WORK REQUEST: Every line from the first record below down to the line that includes "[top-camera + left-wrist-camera" must be reproduced exactly; the pictures are not.

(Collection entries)

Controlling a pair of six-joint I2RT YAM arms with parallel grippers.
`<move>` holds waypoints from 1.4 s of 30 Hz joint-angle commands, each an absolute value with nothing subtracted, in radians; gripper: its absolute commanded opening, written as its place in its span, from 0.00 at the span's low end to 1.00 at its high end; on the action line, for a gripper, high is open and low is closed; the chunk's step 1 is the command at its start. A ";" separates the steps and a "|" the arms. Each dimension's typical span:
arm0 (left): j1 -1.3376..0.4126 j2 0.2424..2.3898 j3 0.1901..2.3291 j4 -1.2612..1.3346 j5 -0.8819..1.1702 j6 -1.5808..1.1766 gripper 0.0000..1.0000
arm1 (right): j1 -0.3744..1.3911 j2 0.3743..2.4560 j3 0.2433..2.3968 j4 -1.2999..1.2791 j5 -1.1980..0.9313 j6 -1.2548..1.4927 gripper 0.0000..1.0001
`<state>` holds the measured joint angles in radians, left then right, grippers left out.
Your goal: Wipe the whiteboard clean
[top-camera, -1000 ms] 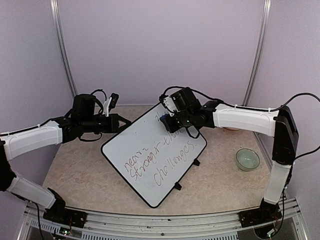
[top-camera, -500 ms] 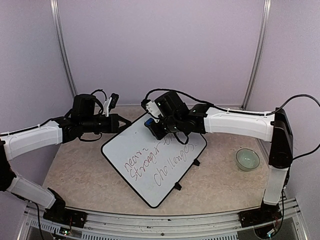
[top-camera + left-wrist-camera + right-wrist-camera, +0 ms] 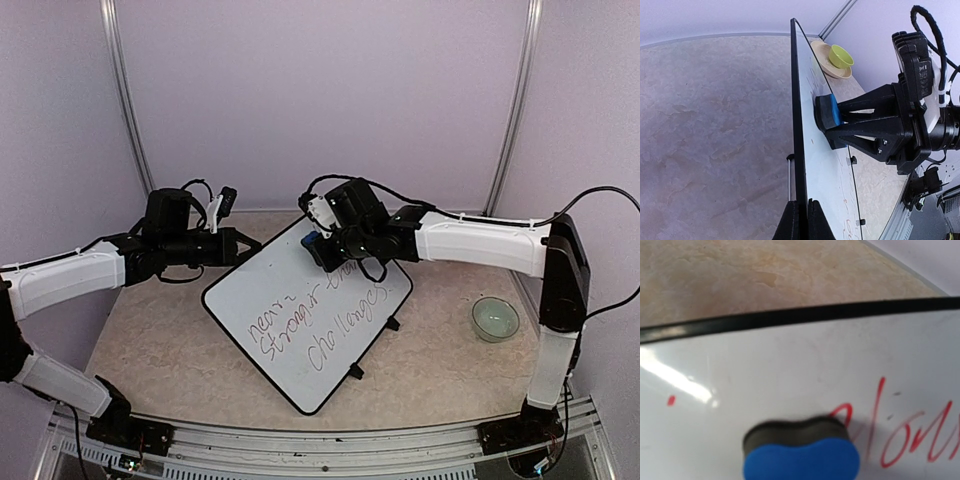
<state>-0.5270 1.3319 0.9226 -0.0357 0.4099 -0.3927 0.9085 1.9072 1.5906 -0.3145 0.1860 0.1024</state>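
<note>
The left arm (image 3: pixel 70 280) comes in from the near left, its forearm stretched level toward the right. The left end effector (image 3: pixel 243 244) is pinched closed on the left edge of the whiteboard (image 3: pixel 300 385). The right arm (image 3: pixel 480 245) stands upright at the near right, bends at the elbow and extends leftward, with its wrist tipped down. The right end effector (image 3: pixel 318 250) is clamped on a blue eraser (image 3: pixel 311 240), which it presses against the far part of the board.
</note>
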 commanded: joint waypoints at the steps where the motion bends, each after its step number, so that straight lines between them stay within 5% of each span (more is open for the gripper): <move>1: -0.540 1.330 0.933 -0.049 0.468 -0.374 0.00 | 0.888 1.904 1.552 -0.357 0.210 0.105 0.21; 20: -0.540 1.316 0.927 -0.049 0.468 -0.373 0.00 | 0.782 1.883 1.513 -0.345 0.175 0.121 0.21; 42: -0.545 1.292 0.930 -0.059 0.468 -0.373 0.00 | 0.966 2.001 1.769 -0.444 0.308 0.058 0.22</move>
<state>-0.5339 1.3193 0.9226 -0.0395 0.4297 -0.3927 0.9829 1.9457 1.7092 -0.3679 0.1967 0.0597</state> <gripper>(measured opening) 0.050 0.221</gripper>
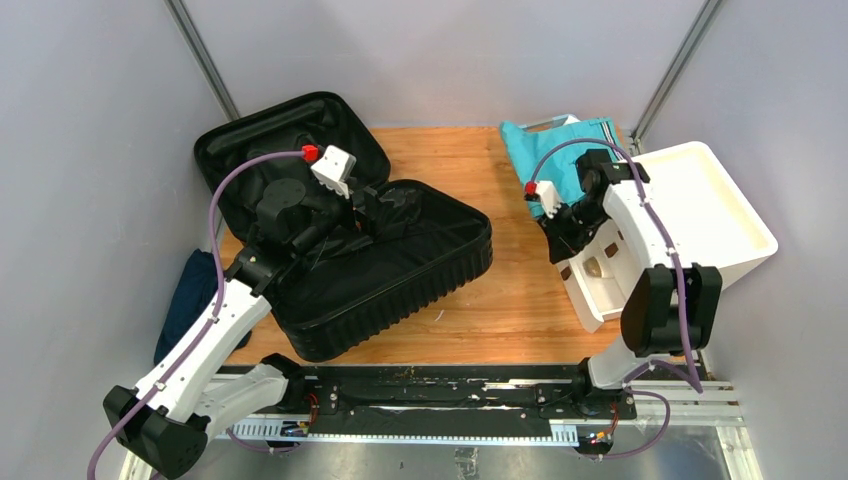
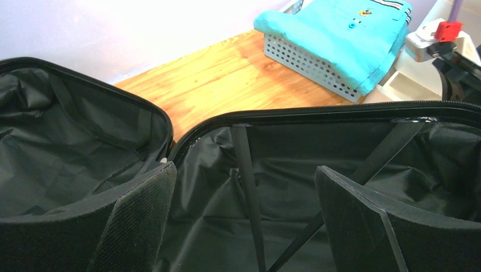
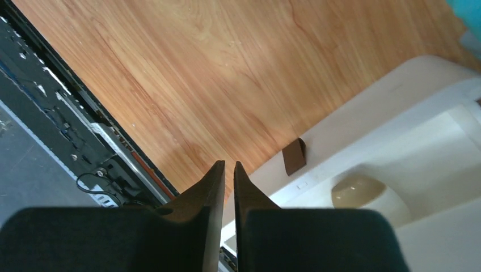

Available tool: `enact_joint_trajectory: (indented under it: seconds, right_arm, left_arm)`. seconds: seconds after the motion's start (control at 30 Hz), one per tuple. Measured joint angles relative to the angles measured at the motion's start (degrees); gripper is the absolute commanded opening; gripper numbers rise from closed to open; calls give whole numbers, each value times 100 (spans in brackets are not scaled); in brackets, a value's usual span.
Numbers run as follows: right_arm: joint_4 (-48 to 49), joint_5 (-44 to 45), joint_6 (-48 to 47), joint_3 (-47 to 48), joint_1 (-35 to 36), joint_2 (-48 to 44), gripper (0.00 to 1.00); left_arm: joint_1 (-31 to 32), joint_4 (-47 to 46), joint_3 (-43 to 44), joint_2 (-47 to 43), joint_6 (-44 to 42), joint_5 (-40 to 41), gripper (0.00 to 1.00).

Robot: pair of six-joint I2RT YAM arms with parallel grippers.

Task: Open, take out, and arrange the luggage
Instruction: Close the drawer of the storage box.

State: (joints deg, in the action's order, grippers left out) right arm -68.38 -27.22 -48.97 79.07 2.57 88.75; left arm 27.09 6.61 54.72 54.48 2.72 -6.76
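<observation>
The luggage, a black ribbed hard-shell suitcase, lies fully open on the left of the wooden table, with its lid half toward the back. My left gripper hovers over the hinge area. In the left wrist view it is open wide above the black lining and the crossed straps, holding nothing. My right gripper is at the front of the white drawer unit. Seen from the right wrist, it is shut to a thin slit, empty.
The white drawer unit stands at the right, with a brown tab on its front. Folded teal cloth rests on a light mesh basket at the back. A dark blue cloth hangs off the table's left edge.
</observation>
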Motion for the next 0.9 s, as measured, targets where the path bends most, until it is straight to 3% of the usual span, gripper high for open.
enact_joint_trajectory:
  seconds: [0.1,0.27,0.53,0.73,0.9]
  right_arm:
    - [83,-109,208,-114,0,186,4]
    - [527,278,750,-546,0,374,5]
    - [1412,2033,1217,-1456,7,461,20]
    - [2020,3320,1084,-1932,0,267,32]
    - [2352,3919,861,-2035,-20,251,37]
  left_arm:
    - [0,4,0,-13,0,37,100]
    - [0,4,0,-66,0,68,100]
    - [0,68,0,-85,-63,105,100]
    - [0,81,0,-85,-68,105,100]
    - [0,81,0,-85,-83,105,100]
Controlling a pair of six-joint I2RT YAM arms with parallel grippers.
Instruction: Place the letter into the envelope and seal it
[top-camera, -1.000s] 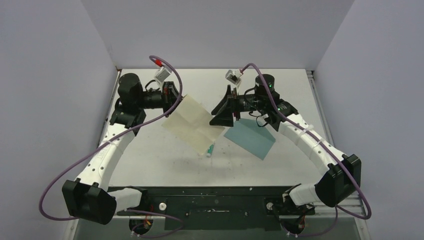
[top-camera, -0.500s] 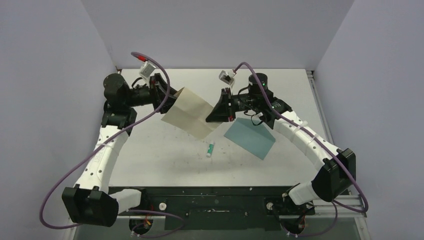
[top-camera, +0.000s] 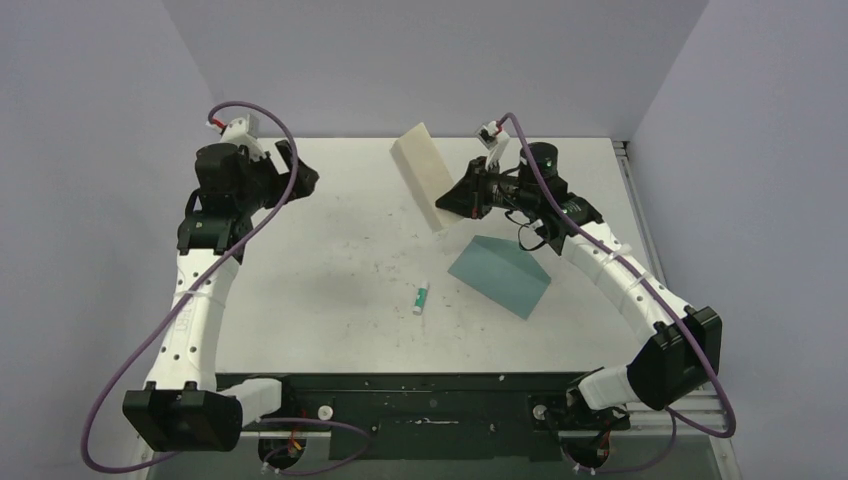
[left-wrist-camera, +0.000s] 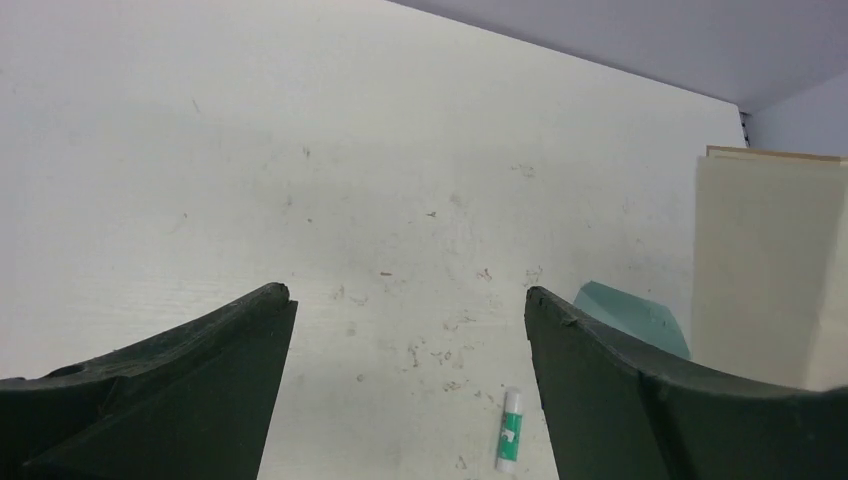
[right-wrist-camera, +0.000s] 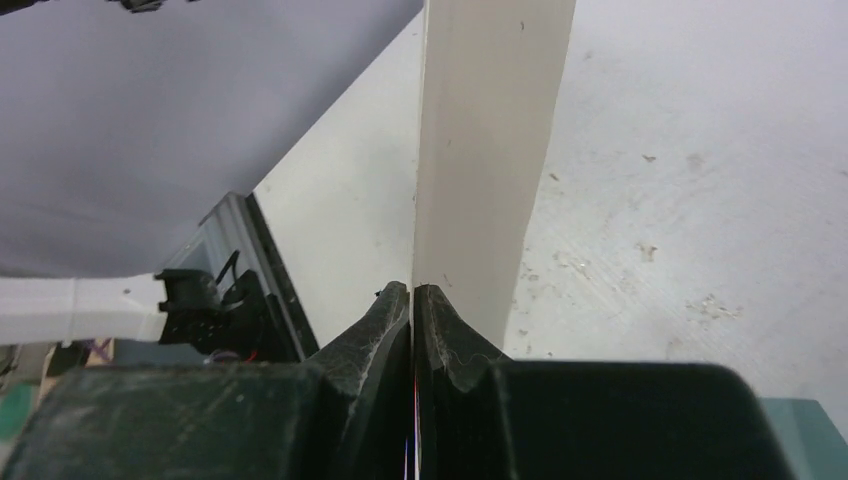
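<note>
Handover is what has just happened. A second ago the flat, square tan-cream paper letter (top-camera: 424, 172) hung between both arms, pinched at its left edge by the left end effector (top-camera: 297, 178). The sheet now belongs to the right arm alone. The right end effector (right-wrist-camera: 412, 295) is clamped tight on the sheet's lower edge and carries it tilted up in the air, above and to the far left of the flat teal paper envelope (top-camera: 500, 278).

The left end effector has let go and drawn back well to the left of the envelope, its jaws spread wide with nothing between them.

The envelope lies flat on the white tabletop (top-camera: 330, 280) and looks unmoved, with the small white-and-green glue stick (top-camera: 422, 297) just to its left.

For the task, this probably frees the left arm to steady the envelope or lift its flap while the right arm brings the letter down to the opening. Nothing is inserted yet, and sealing is further off.
</note>
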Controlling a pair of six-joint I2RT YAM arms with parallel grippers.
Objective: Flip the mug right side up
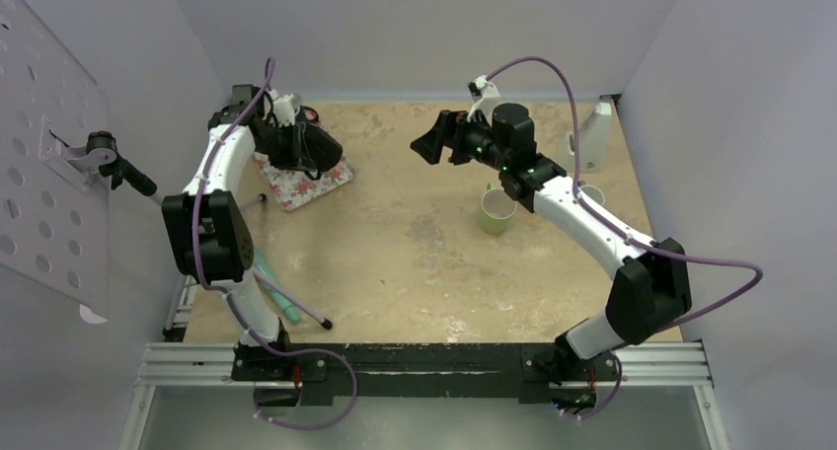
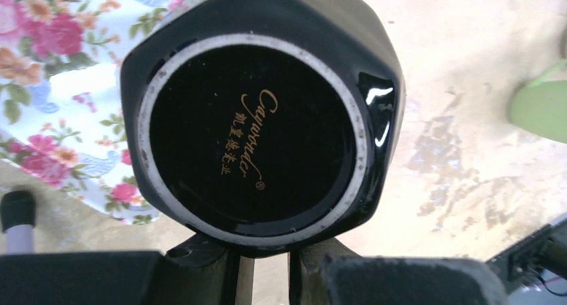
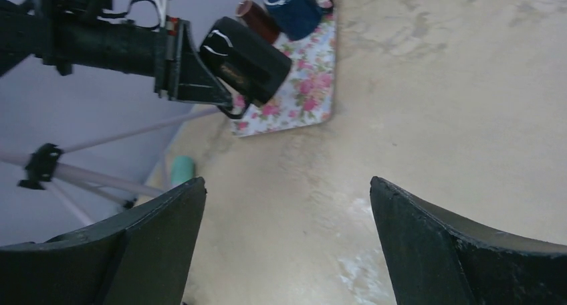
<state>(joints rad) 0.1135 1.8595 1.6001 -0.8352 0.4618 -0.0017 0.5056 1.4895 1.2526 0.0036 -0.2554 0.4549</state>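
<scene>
The black mug [image 2: 251, 131] fills the left wrist view with its round base and gold lettering facing the camera. My left gripper [image 2: 264, 251] is shut on it at its lower edge, where its handle seems to be, and holds it tilted on its side above the floral mat [image 2: 60, 71]. The top view shows the left gripper [image 1: 301, 146] and mug [image 1: 318, 154] at the back left. The mug also shows in the right wrist view [image 3: 247, 61]. My right gripper [image 3: 287, 198] is open and empty above the table's middle back [image 1: 429, 139], facing the left arm.
A blue mug [image 3: 294, 7] and a brown cup [image 3: 257, 21] stand on the mat [image 1: 306, 186]. A green mug [image 1: 496, 211] stands right of centre under the right arm, another cup [image 1: 592, 193] and a white stand [image 1: 594, 134] beyond. A teal object [image 1: 274, 290] and tripod legs lie at the left.
</scene>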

OUTPUT FOR THIS TASK:
Controlling a pair of six-joint I2RT YAM arms with parallel grippers.
`<move>` holds waypoints from 1.4 s of 30 Hz joint-angle commands, each an absolute value with nothing subtracted, in radians; gripper: its absolute commanded opening, written as its place in its span, from 0.00 at the span's low end to 1.00 at its high end; on the action line, for a gripper, high is open and low is closed; the chunk's step 1 is the command at its start. A ";" separates the steps and a "|" the arms. Each dimension's typical span:
arm0 (left): j1 -1.3376..0.4126 j2 0.2424..2.3898 j3 0.1901..2.3291 j4 -1.2612..1.3346 j5 -0.8819..1.1702 j6 -1.5808..1.1766 gripper 0.0000..1.0000
arm1 (right): j1 -0.3744..1.3911 j2 0.3743..2.4560 j3 0.2433..2.3968 j4 -1.2999..1.2791 j5 -1.1980..0.9313 j6 -1.2548..1.4927 gripper 0.0000..1.0001
`<state>` holds the measured joint angles in radians, left then right, grippers left out.
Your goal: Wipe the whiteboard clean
[top-camera, -1000 ms] 
[top-camera, -500 ms] 
[top-camera + left-wrist-camera + right-wrist-camera, +0 ms] 

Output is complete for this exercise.